One possible approach would be to take your uniqueWords Set and wrap it in a List (to get direct access by index). You could then create a matrix of ints, think of it as a table that has all words in both the columns and the rows. Now run through your text and for each word, get the position for this word and it successor in the table, and count that up, something like:

table[words.indexOf(currentWord)][words.indexOf(nextWord)]++;

In the end your table will contain the frequencies of every word-word pair. Also, to find further help on your problem, it might help to search for bigrams, which is the common name for this problem.


Various hints:

  • You could read a file in directly by using

    Scanner sc = new Scanner(new File("file.name"));

  • You could put your so-called "stop words", i.e. "a", "an", "the" into a Set, such as a java.util.HashSet, and then simply test for it by saying something simple like

    if (stopWords.contains(word)) ...

  • For the data structure: This is fairly sophisticated for a "project 1"! Given pairs of words in variables called first and second, I guess what I would use is a HashMap keyed on words in first, and containing as values a second HashMap keyed on words in second. The values of the second hashmap would be the counts for that pair of words, stored as Integer values.

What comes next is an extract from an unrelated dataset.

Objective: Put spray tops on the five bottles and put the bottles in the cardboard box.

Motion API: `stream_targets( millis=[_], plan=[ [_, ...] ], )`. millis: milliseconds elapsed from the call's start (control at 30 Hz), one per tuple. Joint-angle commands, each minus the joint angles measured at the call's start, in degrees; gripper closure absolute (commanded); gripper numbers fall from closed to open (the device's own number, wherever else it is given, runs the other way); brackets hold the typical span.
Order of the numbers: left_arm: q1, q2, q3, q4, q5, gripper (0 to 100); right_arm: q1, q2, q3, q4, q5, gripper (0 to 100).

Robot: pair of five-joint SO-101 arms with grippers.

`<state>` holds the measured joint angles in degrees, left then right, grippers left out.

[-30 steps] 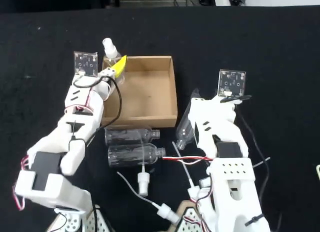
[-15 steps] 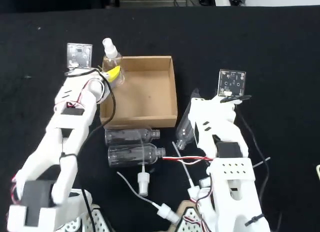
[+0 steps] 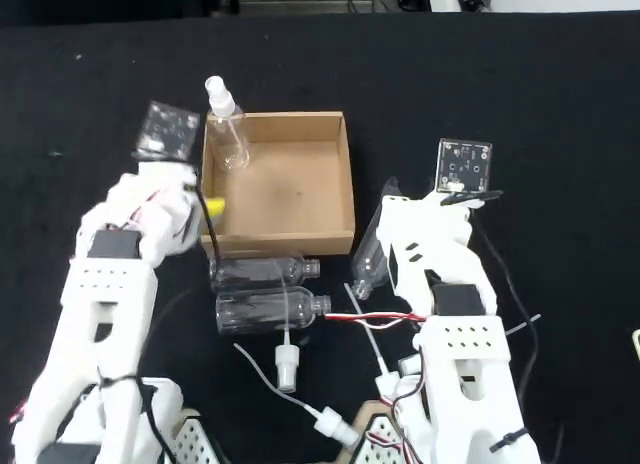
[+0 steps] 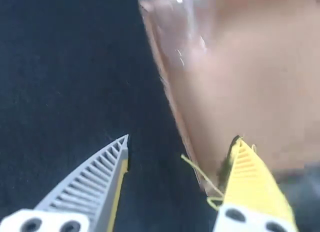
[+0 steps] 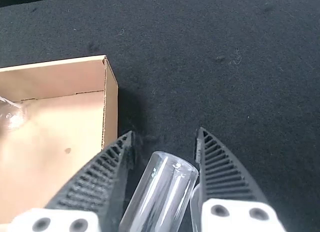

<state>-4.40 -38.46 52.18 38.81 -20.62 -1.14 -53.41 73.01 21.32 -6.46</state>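
A clear bottle with a white spray top (image 3: 225,134) stands upright in the far left corner of the cardboard box (image 3: 330,184). My left gripper (image 3: 207,208) is open, straddling the box's left wall (image 4: 175,107) with nothing held; its yellow finger (image 4: 247,177) is over the box side. My right gripper (image 5: 165,133) is shut on a capless clear bottle (image 5: 162,192), which hangs tilted just right of the box (image 3: 368,254). Two capless bottles (image 3: 262,271) (image 3: 270,309) lie on the cloth in front of the box. Two spray tops (image 3: 286,364) (image 3: 335,424) with long tubes lie nearer the arm bases.
The black cloth (image 3: 500,84) covers the whole table. Red and white cables (image 3: 375,319) run from the right arm across the lying bottle's neck. Most of the box floor (image 5: 50,132) is bare.
My left gripper has drawn back from the capped bottle along the box's left wall toward the arm bases, leaving the bottle standing in the corner. The right arm has stayed still.
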Motion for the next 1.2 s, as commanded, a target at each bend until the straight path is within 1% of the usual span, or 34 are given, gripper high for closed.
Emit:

  • You need to watch out for the corner case where you're seeing a second word for the first time; in that case, you need to store in the second hashmap your second word and Integer.valueOf(1). Otherwise, you need to replace the value with an Integer that's 1 bigger than the previous one.

  • There's a way you can "cheat" a little and dramatically simplify your data structure: If you "glue" your first and second words together using a separator character, e.g.

    String key = first + "_" + second;

then you have a key that contains both words, and you only need a single hashmap to store keys and counts in. However, this makes for a little work later on, when you'll have to have a collection of first words (hint: you can store those in a Set as you're prcoessing the input) and split those keys up again (hint: Use String.split(key, "_")).

If you want your words to be automatically sorted in ascending order, you'll probably do well to use TreeMap rather than HashMap.